La ministre en charge de la Refondation appelle ainsi tous les Malgaches à contribuer à sa concrétisation. “Unissons-nous d’abord entre Malgaches pour nous entraider, que ce soit financièrement ou matériellement”, appelle, l’ancienne députée élue dans le premier arrondissement de la capitale.
L’État n’exclut toutefois pas le soutien des partenaires techniques et financiers.

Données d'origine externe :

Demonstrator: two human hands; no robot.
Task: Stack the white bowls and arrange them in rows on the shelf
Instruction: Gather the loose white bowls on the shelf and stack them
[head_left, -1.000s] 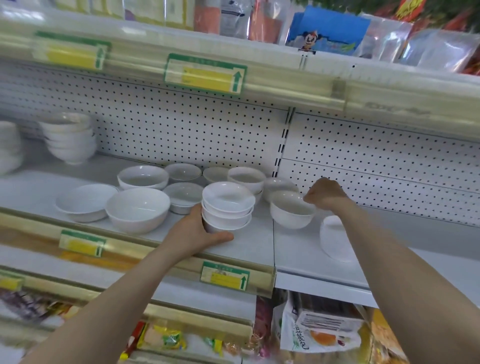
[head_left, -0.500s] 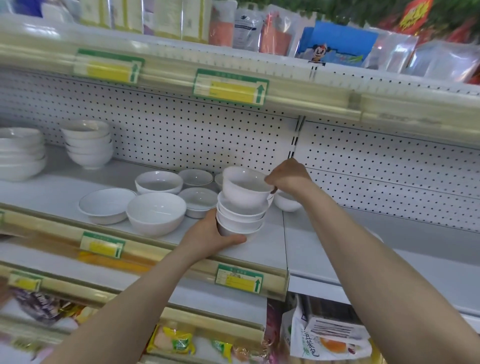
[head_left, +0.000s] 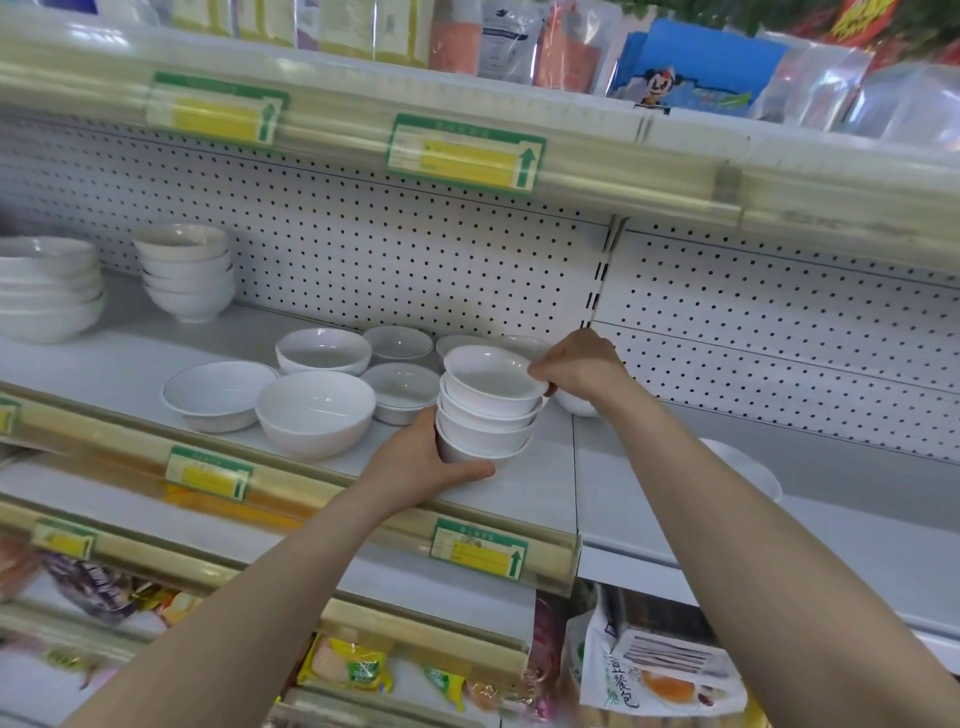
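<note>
A stack of small white bowls (head_left: 485, 431) stands near the front of the white shelf (head_left: 530, 493). My left hand (head_left: 421, 462) grips the base of the stack from the left. My right hand (head_left: 582, 366) pinches the right rim of the top bowl (head_left: 488, 376), which sits slightly tilted on the stack. To the left lie loose white bowls: a big one (head_left: 314, 410), a shallow one (head_left: 218, 392), and others (head_left: 322, 351) behind. One more bowl (head_left: 574, 402) is partly hidden under my right wrist.
Two taller bowl stacks (head_left: 184, 270) (head_left: 47, 288) stand at the far left by the pegboard back wall. A white bowl (head_left: 743, 467) lies on the right shelf section behind my right forearm. Price-tag rails edge each shelf; packaged goods fill the shelves above and below.
My right hand picked up a bowl from the right of the stack, carried it left and set it on top. My left hand stayed on the stack's base.
</note>
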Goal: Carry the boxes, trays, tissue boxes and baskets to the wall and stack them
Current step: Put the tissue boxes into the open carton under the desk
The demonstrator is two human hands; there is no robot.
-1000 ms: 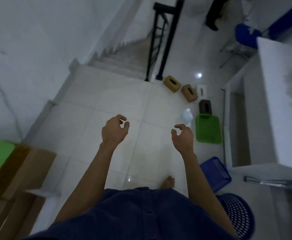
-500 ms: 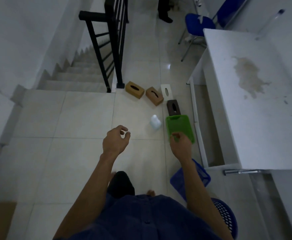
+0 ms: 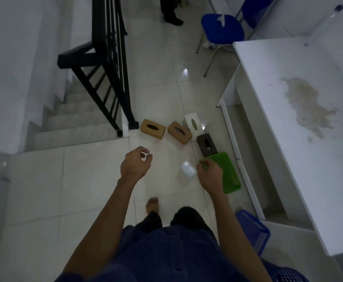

Hanitra Razafimanantsoa indique que “de nombreux partenaires de la communauté internationale ont déjà manifesté leur volonté de soutenir notre processus de refondation, et ce, jusqu’au processus électoral”. Elle cite notamment le système des Nations unies, à l’instar du PNUD, ainsi que l’Union africaine et la SADC.
Jusqu’à présent, le budget total alloué à la préparation et à la réalisation de la concertation nationale n’a pas encore été arrêté. La ministre précise avoir élaboré un devis susceptible d’être revu à la hausse ou à la baisse. Ce budget sera fixé en collaboration avec la Présidence de la République et le comité de pilotage, dans un souci de maîtrise des dépenses.